Per mesi, i mesi della pandemia, abbiamo assistito alla crescita esponenziale del commercio on line, delle consegne a domicilio nell’arco di poche ore, tutto è diventato più comodo, accessibile, conveniente. Una pubblicità molto in voga ci dice che possiamo fare o avere qualunque cosa stando comodamente seduti nel salotto di casa. Ma qual è il prezzo reale di un simile status all’avanguardia? Un lavoro mal pagato, come si poteva sospettare dalla prima ora. Adesso c’è una prova e la fornisce lo sciopero nazionale dei dipendenti Amazon, la piattaforma simbolo dell’efficienza e della celerità nelle consegne. Secondo i sindacati dei trasporti Filt Cgil, Fit Cisl e Uiltrasporti, le adesioni hanno toccato il 75% degli addetti agli hub e ai magazzini e driver. Una protesta di 24 ore contro la rottura delle trattative a livello nazionale sul rinnovo del contratto, in fondo una procedura normale, forse il primo passaggio normale nel mondo del lavoro al tempo di Amazon. I lavoratori si sono fermati da lunedì 22 chiedendo “rispetto per la dignità dei dipendenti” ma anche delle regole sulla sicurezza.

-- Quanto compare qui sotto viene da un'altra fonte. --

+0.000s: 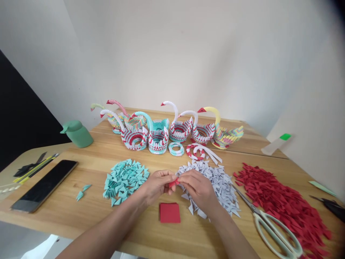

“Per vincere questa battaglia di giustizia e di civiltà abbiamo bisogno della solidarietà di tutte le clienti e di tutti i clienti di Amazon”, hanno detto.
La verifica dei carichi e dei ritmi di lavoro imposti, la verifica e la contrattazione dei turni di lavoro, la riduzione dell’orario di lavoro dei driver, la clausola sociale e la continuità occupazionale per tutti in caso di cambio appalto o cambio fornitore, la stabilizzazione dei tempi determinati e dei lavoratori interinali ed il rispetto delle normative sulla salute e la sicurezza sono i punti cardine di una trattativa che è ancora aperta ma che con lo sciopero ha preso sicuramente forza.